New priests coming out of seminaries are more traditional and socially-conservative than their older counterparts. In a survey that was conducted in 2011 by the Center for Applied Research in the Apostolate, it was found that 70 percent of new priests prayed the Rosary and 65 percent took part in Eucharistic adoration before entering the seminary. According to a report by the National Institute for the Renewal of Younger Priests, more of the younger priests agree with everything that the Church teaches as opposed to their predecessors. And finally, another survey found that more priests are coming from traditional backgrounds. “Seventy-seven percent of the new priests come from families with three or more children. In fact, 37 percent come from families with five or more children,” according to the report by the Center for Applied Research in the Apostolate, a Georgetown University-based research center. Therefore, with each younger generation, the Catholic Church is harvesting solid leaders who are inspired by principles and are driven by purpose. The New Translation of the Liturgy for all Catholics is but a continuation of what has already begun in the seminaries.

In secular society, however, studies are showing that younger generations and tomorrow’s political leaders are more liberal— especially on social and political issues.

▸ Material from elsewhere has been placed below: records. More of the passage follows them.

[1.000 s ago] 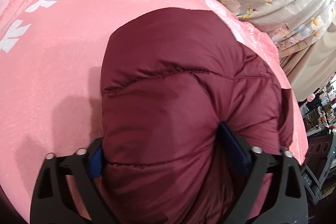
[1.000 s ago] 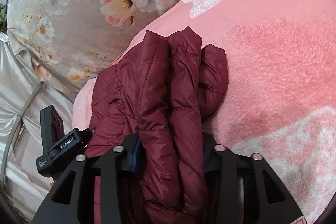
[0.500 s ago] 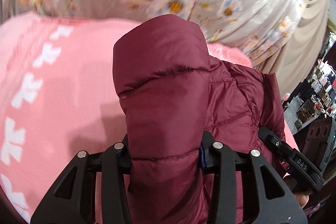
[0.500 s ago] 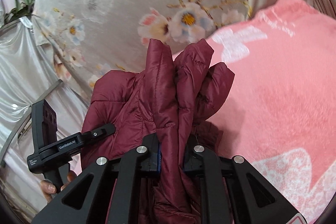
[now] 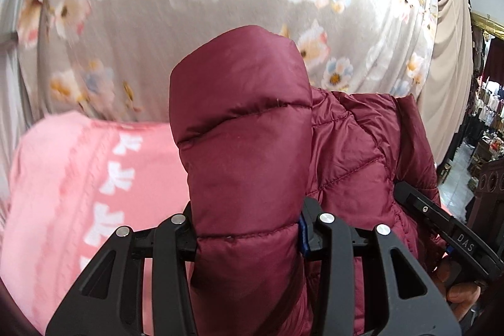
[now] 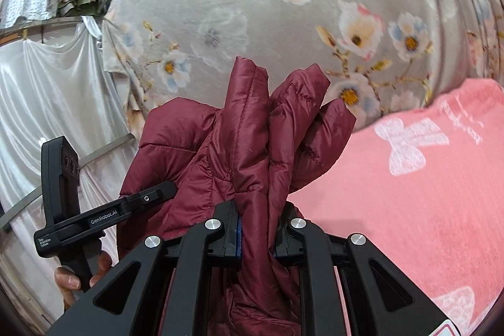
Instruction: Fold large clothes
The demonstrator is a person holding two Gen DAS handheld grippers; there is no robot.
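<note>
Two black two-finger tools grip a maroon quilted puffer jacket [image 5: 245,147] and hold it up off a pink fleece blanket with white bow motifs [image 5: 78,178], which covers the surface below. Nearest the lens, the left tool [image 5: 249,225] is clamped on a thick padded roll of the jacket, its jaws pressed into the fill on both sides. The right tool [image 6: 256,233] is pinched nearly together on a thinner bunch of edges, several layers of which fan upward above the jaws. In each view the other tool shows at the edge, with fingers of the hand carrying it visible below: the left hand [image 6: 78,273] and the right hand [image 5: 456,282]. Beyond the jacket hangs a grey curtain printed with pale flowers [image 6: 283,21]; farther left in the right view, white drapes [image 6: 47,84] and clothes on a line.

The jacket looks light, soft and springy, with a slick shell likely to slide out of a shallow bite. Holds look safest at stitched seams or hems, where the padding is thin. Puffed panels will probably resist creasing, so folds may need pressing flat.
</note>
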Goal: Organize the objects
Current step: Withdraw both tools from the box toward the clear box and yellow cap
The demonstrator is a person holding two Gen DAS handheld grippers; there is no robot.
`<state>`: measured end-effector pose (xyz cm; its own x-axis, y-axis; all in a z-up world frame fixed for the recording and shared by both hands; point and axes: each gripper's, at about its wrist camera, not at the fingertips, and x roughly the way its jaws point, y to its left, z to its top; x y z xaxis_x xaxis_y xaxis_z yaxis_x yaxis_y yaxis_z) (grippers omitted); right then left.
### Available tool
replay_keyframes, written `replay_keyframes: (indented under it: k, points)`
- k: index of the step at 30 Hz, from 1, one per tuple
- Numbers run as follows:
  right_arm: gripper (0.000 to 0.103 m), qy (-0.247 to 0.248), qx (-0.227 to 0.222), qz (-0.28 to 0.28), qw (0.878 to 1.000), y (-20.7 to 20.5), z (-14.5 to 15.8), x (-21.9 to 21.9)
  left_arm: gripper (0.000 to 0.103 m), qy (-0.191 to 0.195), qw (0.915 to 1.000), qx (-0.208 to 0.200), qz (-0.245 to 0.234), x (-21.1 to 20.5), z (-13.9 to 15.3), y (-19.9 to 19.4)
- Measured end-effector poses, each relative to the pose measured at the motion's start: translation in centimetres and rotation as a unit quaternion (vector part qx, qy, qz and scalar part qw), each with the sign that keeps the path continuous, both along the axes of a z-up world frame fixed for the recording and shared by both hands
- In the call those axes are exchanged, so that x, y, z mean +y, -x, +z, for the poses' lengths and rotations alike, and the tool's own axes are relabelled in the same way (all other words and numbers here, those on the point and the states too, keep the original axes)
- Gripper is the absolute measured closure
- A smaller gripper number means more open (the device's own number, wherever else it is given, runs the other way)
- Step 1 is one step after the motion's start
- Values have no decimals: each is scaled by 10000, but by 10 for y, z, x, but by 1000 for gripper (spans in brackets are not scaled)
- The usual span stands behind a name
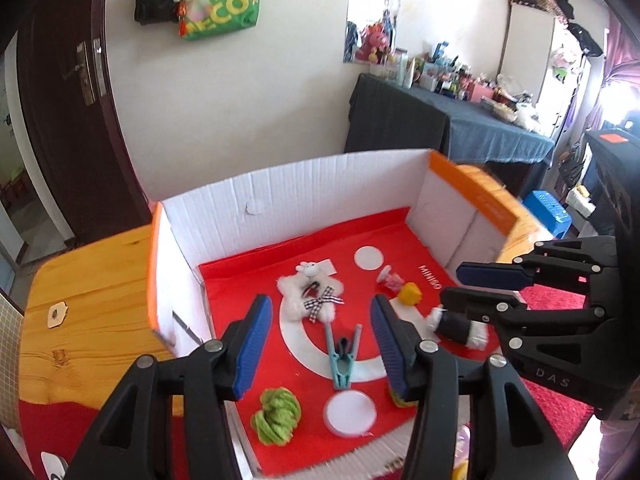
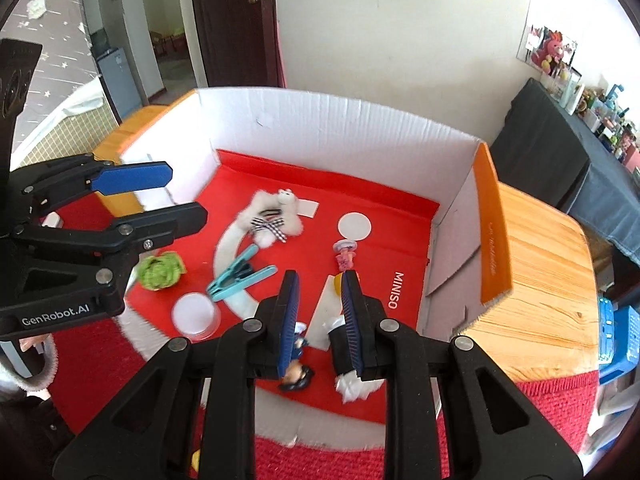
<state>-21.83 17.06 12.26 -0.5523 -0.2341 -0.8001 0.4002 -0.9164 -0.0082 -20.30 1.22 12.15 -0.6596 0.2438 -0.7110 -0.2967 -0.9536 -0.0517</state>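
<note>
Black linkages of the right gripper (image 2: 318,312) are filling its own view, jaws looking nearly closed with nothing visibly pinched; beneath lie a small figurine (image 2: 297,376) and a black-and-white furry piece (image 2: 348,360) inside the white box (image 2: 360,120). Only this view is showing the figurine. From the left wrist, the left gripper (image 1: 320,344) is hanging part-open and empty over a teal clothespin (image 1: 342,360), with green yarn (image 1: 277,416) and a plush lamb (image 1: 310,294) lying nearby.
</note>
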Motion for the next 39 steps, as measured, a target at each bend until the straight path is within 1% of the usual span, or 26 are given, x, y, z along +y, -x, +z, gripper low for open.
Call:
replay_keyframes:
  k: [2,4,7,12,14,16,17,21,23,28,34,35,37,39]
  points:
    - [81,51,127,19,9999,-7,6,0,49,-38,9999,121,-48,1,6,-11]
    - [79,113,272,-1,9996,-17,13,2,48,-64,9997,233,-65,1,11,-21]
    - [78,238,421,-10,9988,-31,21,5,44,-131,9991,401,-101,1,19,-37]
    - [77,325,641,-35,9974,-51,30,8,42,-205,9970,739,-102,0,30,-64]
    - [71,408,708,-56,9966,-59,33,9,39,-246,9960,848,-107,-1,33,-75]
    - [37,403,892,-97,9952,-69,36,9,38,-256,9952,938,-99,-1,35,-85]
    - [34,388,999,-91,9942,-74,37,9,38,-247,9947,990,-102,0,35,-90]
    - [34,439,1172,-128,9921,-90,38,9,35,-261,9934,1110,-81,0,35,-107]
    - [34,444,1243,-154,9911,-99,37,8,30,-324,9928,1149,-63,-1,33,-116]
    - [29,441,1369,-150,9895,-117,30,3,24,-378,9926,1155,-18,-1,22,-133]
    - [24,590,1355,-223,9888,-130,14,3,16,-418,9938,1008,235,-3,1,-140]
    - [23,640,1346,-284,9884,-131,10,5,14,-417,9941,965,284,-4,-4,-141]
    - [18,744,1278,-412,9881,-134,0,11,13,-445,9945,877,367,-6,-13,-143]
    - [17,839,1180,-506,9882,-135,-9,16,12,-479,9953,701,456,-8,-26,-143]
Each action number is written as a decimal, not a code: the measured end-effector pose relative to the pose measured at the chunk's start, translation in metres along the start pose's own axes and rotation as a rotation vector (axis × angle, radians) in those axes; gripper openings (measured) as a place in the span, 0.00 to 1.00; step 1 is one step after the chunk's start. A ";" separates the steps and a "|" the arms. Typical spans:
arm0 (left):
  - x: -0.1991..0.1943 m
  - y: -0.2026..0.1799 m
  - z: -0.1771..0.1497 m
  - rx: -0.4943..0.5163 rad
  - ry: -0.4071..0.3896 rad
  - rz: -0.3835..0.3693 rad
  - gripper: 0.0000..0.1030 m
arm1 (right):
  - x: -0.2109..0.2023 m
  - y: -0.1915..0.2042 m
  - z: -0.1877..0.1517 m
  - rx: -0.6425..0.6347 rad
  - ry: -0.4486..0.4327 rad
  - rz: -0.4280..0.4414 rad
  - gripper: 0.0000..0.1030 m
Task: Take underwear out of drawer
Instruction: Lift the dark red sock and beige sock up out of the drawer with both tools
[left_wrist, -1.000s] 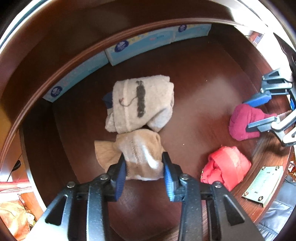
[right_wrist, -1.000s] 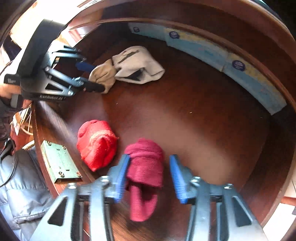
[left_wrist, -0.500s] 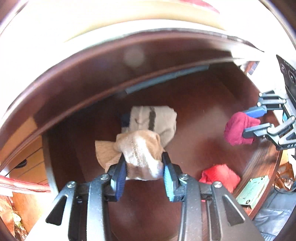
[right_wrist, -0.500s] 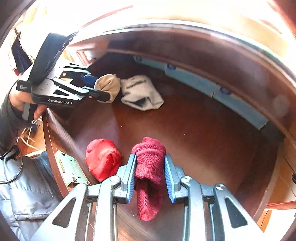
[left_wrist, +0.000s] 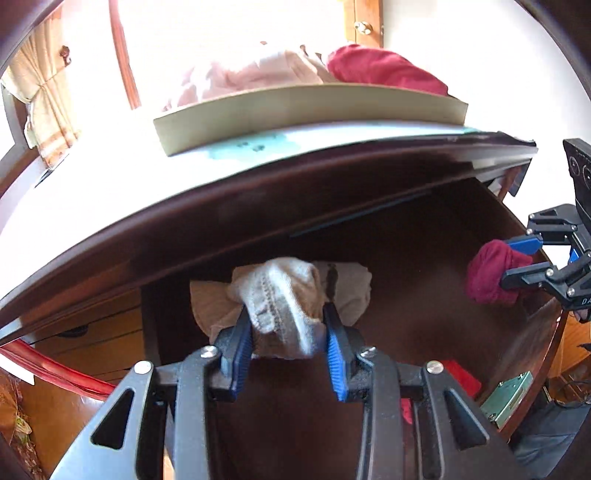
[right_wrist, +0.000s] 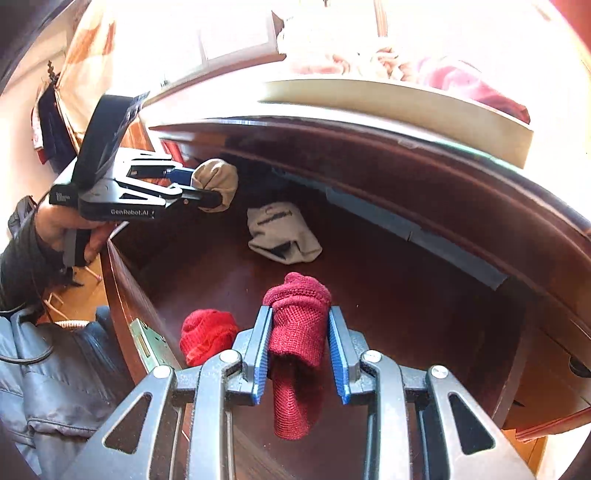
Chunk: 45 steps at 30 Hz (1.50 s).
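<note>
Partly, the red piece (left_wrist: 458, 373) hides behind left fingers (left_wrist: 334, 354) — drawer (left_wrist: 406, 229) dim

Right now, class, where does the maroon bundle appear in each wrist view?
Left wrist: maroon bundle at far right, clamped in the right gripper.
Right wrist: maroon bundle low centre, between the pads.
Shared landmark: grey garment on the drawer floor.

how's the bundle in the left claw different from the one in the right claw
The beige bundle in the left claw is pale with a stitched seam; the maroon bundle in the right claw is dark knit. The beige one bulges wide; the maroon one hangs long and narrow. Both are clamped, lifted off the drawer floor.
</note>
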<state>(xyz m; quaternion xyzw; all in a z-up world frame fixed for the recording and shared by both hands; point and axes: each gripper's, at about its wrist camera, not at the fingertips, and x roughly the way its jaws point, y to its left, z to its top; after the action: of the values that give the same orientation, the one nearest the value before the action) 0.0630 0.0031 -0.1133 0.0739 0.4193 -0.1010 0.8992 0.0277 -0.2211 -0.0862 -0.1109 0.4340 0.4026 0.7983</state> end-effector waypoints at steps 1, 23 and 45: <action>-0.001 0.002 0.000 -0.002 -0.009 0.003 0.33 | -0.001 0.000 0.000 0.003 -0.012 -0.002 0.31; -0.026 0.012 0.000 -0.070 -0.154 0.126 0.33 | -0.032 0.011 -0.013 -0.071 -0.230 -0.075 0.31; -0.033 0.005 -0.002 -0.111 -0.236 0.134 0.33 | -0.047 0.011 -0.020 -0.055 -0.359 -0.101 0.31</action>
<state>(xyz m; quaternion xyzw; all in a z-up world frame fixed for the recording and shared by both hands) 0.0421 0.0121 -0.0893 0.0396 0.3097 -0.0257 0.9497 -0.0067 -0.2502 -0.0592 -0.0809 0.2671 0.3871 0.8788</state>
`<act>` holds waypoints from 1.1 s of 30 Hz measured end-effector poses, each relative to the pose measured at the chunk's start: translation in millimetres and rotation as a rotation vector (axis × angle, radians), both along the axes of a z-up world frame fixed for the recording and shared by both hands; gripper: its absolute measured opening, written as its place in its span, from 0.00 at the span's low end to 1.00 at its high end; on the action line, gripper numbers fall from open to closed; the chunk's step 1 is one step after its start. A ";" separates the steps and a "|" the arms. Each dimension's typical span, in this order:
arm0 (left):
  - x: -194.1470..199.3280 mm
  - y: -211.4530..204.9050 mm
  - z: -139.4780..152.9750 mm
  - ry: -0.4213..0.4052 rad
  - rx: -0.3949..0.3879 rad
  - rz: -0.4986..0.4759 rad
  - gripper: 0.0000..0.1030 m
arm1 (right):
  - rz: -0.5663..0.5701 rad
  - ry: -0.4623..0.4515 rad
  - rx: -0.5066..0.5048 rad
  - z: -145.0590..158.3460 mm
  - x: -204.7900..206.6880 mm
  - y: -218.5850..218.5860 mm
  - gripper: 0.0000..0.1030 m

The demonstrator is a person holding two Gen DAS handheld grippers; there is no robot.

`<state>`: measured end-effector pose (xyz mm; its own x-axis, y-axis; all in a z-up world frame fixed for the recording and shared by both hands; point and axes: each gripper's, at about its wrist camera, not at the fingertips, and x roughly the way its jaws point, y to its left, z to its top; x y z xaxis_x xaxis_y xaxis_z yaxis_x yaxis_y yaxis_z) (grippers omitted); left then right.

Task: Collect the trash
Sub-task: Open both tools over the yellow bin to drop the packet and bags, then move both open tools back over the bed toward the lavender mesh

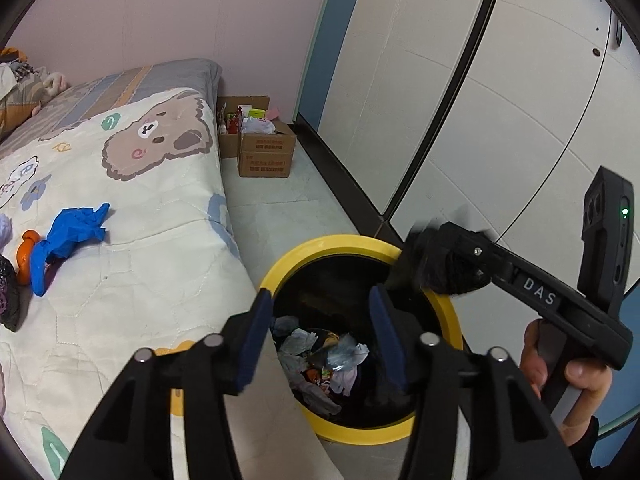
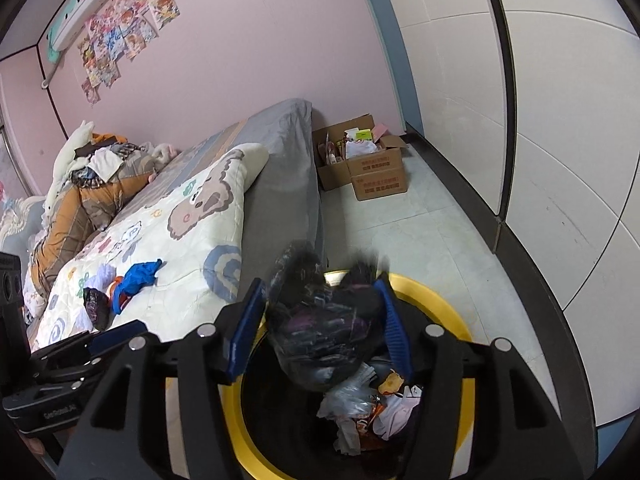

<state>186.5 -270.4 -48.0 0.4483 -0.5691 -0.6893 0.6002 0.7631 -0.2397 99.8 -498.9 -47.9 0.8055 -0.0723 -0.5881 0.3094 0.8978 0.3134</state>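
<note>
Trash of crumpled paper and wrappers (image 1: 320, 364) lies at the bottom of a yellow-rimmed bin (image 1: 344, 242) that stands on the floor against the foot-end side of the bed (image 1: 152, 208). Both grippers hang over the bin's mouth. The left gripper (image 1: 320, 332) has its blue pads (image 1: 256, 336) apart with nothing between them, only the bin's contents showing through the gap. The right gripper (image 2: 320, 320) reaches in from the bin's far rim; a crumpled black plastic bag (image 2: 324, 332) sits between its pads (image 2: 394, 328), blurred, and whether the pads press on it or stand clear of it I cannot tell. A hand (image 1: 568, 372) grasps the right gripper's handle.

More litter remains on the quilt near the bed's side edge: a blue glove (image 1: 64, 240), touching an orange piece (image 1: 26, 256), and a dark crumpled wrapper (image 2: 96, 304) just beside them. Open cardboard boxes (image 1: 260, 140) stand on the floor at the wall, well apart from the bin.
</note>
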 end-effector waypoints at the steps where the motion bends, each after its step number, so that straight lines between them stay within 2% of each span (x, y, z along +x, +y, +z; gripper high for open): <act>1: -0.8 2.1 1.5 -0.003 -0.003 0.003 0.50 | -0.003 -0.001 -0.001 0.8 -1.2 -0.6 0.54; 3: -1.0 7.5 4.6 -0.010 -0.010 0.009 0.58 | -0.007 -0.003 -0.005 2.3 -2.7 -0.8 0.55; 9: 3.0 29.9 11.6 -0.040 -0.023 0.058 0.68 | -0.002 -0.018 -0.011 5.6 -3.9 4.4 0.57; 23: 20.2 94.2 21.8 -0.060 -0.032 0.165 0.73 | 0.098 -0.033 -0.054 23.5 14.9 51.5 0.57; 33: 32.4 160.1 32.4 -0.090 -0.036 0.269 0.78 | 0.215 -0.034 -0.108 35.6 45.6 114.4 0.57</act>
<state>219.0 -110.3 -15.6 0.6452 -0.4447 -0.6212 0.3976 0.8898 -0.2240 145.4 -384.5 -12.3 0.8283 0.0419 -0.5587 0.0987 0.9707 0.2191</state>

But as Catholics have begun the process of returning to the founding principles of Catholicism with favorable results, it suggests that the return to the founding principles of America is the key to its success. As Pope Leo XIII said, "When a society is perishing, the wholesome advice to give to those who would restore it is to call it to the principles from which it sprang...its efforts should be put in motion and inspired by the end and object which originally gave it being. Hence, to fall away from its primal constitution implies disease; to go back to it, recovery." To be sure, this is the template of renewal! Patriotic Americans can learn something here; especially if they want to meet the challenge of moral decay and a breakdown of political leadership in the coming years. Be open to every good enterprise but do not neglect the principles which led to your country's greatness!